Mitt Romney is certainly happy with his showing last night, he received 20,000 more votes than in 2008, and raised his share of the percentage about 8%. He was quick to note that he’s the first non-incumbent to win both the Iowa and New Hampshire contests. But Romney’s success here was expected, and he faces a tougher terrain in South Carolina. Romney did pick up an unlikely ally in Ron Paul, who’s attacked both Newt Gingrich and Rick Santorum as Washington insiders, and defended Romney from attacks over his record at Bain Capital. Paul sees such attacks as running counter to the spirit of unfettered capitalism, and at this point Romney surely appreciates the kind words.
At this point the only thing that seems able to stop the Romney juggernaut is if the Santorum, Perry, Gingrich crowd can choose a candidate to coalesce around. Gingrich has a great deal of money and has already made large ad buys in South Carolina. Perry abandoned the New Hampshire primary to focus on South Carolina. And Santorum’s family values message should play far better in South Carolina than in libertarian New Hampshire. All these candidates can expect to do fairly well here, I’d estimate their likely support at around 20%, but if Romney can beat them, which seems fairly likely, he’ll be tough to stop.
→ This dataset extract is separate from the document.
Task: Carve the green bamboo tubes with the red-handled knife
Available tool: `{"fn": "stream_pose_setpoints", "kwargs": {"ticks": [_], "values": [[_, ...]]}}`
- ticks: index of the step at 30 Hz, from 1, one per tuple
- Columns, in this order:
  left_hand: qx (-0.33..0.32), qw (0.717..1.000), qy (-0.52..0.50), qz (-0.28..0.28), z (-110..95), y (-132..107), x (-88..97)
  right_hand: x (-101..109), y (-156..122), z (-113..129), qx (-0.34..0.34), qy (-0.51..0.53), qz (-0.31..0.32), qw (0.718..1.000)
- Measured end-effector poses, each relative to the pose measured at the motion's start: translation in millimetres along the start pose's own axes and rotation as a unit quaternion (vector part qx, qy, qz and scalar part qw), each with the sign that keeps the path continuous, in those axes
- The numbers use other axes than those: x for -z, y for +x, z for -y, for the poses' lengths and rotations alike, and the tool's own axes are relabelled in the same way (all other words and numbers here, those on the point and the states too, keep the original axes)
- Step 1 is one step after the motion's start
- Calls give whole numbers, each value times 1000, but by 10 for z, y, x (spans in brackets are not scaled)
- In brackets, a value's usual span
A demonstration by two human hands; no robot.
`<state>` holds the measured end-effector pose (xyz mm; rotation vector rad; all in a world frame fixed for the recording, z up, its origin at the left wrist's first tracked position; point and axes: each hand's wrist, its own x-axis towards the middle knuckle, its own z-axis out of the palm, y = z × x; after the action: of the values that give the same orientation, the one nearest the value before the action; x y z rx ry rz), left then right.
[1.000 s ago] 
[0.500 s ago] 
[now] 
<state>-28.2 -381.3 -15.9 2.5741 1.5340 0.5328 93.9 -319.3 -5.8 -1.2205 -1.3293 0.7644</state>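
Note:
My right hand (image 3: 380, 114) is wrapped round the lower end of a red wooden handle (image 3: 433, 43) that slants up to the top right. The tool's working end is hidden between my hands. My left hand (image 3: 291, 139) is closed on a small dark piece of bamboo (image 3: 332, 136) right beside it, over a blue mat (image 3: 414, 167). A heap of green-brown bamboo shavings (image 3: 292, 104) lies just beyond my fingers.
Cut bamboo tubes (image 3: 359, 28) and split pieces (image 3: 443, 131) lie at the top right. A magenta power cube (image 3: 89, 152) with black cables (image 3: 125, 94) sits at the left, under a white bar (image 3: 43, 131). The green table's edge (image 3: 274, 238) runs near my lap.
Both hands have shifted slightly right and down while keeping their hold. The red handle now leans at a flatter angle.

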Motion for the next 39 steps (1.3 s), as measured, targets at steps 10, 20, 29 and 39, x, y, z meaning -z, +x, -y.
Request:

Gingrich is seemingly only in the campaign to attack Romney, but he’s likely made the calculation that if he can emerge as the last man standing he could have success against Romney. It’s going to come down to a battle between his ego and his hatred for Romney, because as long as he stays in the race he fractures some of the anti-Romney vote. The same goes for Perry and Santorum. At this point it seems Santorum is the only candidate who hasn’t been tarnished by this campaign, and would seem the likely candidate to emerge as the anti-Romney. However, his support for Bush-era big government policies and his extreme anti-gay rhetoric, may make him a tough sell as an electable Republican. Perry, Gingrich, and Santorum are all splitting the same pool of support, allowing Romney to skate through with pluralities.
One notable thing is that in contrast to a GOP that seems to have an enthusiasm advantage over the Democrats, they saw only about 15,000 more voters than in 2008, and about 40,000 less than the Democrats saw that same year. The number is even less impressive when one considers that New Hampshire has a fairly open primary process, where Democrats and Independents can vote in the Republican primary. Combined with a myriad of polls showing the GOP unimpressed with the crop of candidates, it seems the GOP doesn’t have an overwhelming enthusiasm advantage.